In eukaryotes, gene transcription is carried out by three related RNA polymerases. RNA Pol I and III transcribe a few dozen genes to produce mainly ribosomal and transfer RNA, respectively. Pol II transcribes all genes coding for proteins, and produces mRNA, which serves as the template for protein synthesis.  RNA polymerases are the endpoint of signal transduction pathways, and their regulation underlies cell growth and differentiation. RNA polymerases are very large enzymes, consisting of 12-17 subunits with a total molecular weight of 0.5-0.7 Mega Dalton. They transiently assemble with many additional factors into large transcription machineries of changing composition. Polymerase-associated factors enable the polymerases to recognize different promoters and to transcribe different classes of genes, to receive different regulatory signals, to direct the co-transcriptional processing of RNA transcripts, and to couple transcription to changes in chromatin structure and modification. Therefore, RNA polymerases are not only the key enzymes of gene expression but also the central coordinators of nuclear events and chromatin transitions.

To elucidate the transcription mechanisms, we determine three-dimensional structures of RNA polymerases in complex with nucleic acid substrates and protein factors, and structures of polymerase-associated factors. We use X-ray crystallography since it allows atomic structure determination of very large and asymmetric macromolecular complexes. We additionally use single-particle cryo-electron microscopy for the structural analysis of large transcription assemblies. We often combine the different structural biology methods and also use modeling. This integrated structural biology approach can elucidate the architecture of large and transient assemblies.
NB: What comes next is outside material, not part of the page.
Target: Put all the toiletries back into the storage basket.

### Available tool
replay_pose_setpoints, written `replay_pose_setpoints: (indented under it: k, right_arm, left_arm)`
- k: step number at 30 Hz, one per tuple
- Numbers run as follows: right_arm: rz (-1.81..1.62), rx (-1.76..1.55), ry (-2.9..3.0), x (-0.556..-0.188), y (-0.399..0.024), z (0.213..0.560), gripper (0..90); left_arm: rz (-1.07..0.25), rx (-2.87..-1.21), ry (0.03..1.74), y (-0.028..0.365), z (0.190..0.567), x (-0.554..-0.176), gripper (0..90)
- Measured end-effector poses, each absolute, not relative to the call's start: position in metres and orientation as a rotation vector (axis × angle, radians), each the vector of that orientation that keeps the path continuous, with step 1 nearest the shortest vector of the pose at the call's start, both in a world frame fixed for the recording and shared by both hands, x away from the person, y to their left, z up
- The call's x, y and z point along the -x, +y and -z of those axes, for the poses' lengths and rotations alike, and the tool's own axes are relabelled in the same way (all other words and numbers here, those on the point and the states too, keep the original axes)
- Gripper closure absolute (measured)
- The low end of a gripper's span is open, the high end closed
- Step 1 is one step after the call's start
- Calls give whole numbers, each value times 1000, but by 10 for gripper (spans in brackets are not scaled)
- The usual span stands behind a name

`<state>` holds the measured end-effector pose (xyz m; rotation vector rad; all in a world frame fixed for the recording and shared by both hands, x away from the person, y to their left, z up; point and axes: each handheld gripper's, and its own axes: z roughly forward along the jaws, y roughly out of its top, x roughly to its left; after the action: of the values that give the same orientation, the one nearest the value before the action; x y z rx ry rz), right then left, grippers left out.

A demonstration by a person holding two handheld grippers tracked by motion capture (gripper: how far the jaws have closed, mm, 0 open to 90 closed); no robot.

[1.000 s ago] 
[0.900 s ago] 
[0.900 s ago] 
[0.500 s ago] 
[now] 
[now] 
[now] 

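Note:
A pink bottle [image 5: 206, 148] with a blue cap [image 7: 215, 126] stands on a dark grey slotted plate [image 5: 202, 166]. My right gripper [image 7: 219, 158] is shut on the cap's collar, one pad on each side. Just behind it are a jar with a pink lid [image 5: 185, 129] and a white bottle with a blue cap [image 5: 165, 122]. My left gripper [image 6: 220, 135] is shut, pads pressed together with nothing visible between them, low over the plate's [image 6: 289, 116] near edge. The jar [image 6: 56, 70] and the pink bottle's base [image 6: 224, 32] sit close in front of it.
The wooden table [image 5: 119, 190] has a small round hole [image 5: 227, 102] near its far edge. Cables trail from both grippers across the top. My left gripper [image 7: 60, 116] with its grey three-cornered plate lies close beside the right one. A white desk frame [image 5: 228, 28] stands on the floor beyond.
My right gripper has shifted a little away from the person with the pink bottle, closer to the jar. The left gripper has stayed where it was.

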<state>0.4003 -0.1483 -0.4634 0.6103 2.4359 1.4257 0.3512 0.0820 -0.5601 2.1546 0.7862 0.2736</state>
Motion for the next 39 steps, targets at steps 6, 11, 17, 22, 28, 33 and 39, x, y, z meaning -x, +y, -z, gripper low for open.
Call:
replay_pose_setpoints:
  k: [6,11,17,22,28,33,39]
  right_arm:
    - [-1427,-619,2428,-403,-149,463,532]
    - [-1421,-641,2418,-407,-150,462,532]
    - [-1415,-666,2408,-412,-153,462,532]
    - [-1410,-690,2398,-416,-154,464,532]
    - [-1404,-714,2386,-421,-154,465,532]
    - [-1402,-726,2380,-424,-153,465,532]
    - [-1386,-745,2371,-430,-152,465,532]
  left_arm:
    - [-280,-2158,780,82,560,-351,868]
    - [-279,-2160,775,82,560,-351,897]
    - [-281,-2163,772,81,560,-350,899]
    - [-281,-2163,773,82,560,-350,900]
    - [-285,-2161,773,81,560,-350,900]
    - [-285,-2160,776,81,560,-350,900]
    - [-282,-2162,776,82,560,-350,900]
During the mRNA transcription cycle, Pol II first assembles with general factors at the promoter and initiates mRNA synthesis. Pol II then elongates the RNA chain and finally terminates transcription by dissociating from the DNA template and the RNA product. Pol II is then recycled and can reinitiate at the promoter. Our aim is to obtain enough structural and functional information to visualize the transcription cycle in a three-dimensional movie. We have determined structures of Pol II in functional complexes with DNA and RNA, the initiation factor TFIIB, the elongation factor TFIIS, and inhibitors of transcription. We obtained a first movie of the nucleotide addition cycle. Additional structural data on Pol II-associated proteins have been obtained. We investigated the basis for coupling transcription to RNA 3'-processing and chromatin methylation, and the mechanism of Pol II dephosphorylation during polymerase recycling. We studied how Pol II recognizes DNA lesions for their repair, and clarified the mechanisms underlying mutagenesis, fidelity, and proofreading during transcription.

To understand how different classes of genes are transcribed, we need to structurally and functionally study the two larger siblings of Pol II, Pol I and Pol III. These polymerases are central for cell growth, and their deregulation can lead to cancer. Pol I and Pol III have 14 and 17 subunits, respectively, and exhibit a molecular weight of around 600 and 700 kilo-Daltons, respectively. We obtained the first structural data on Pol I and Pol III, including electron microscopic structures of the complete enzymes and crystallographic structures of their specific subunits. We showed that the additional subunits in Pol I and Pol III are related to the Pol II initiation factors TFIIE and TFIIF. In the medium term, we hope to understand the evolution of specific structures, properties, and regulation of the three polymerases.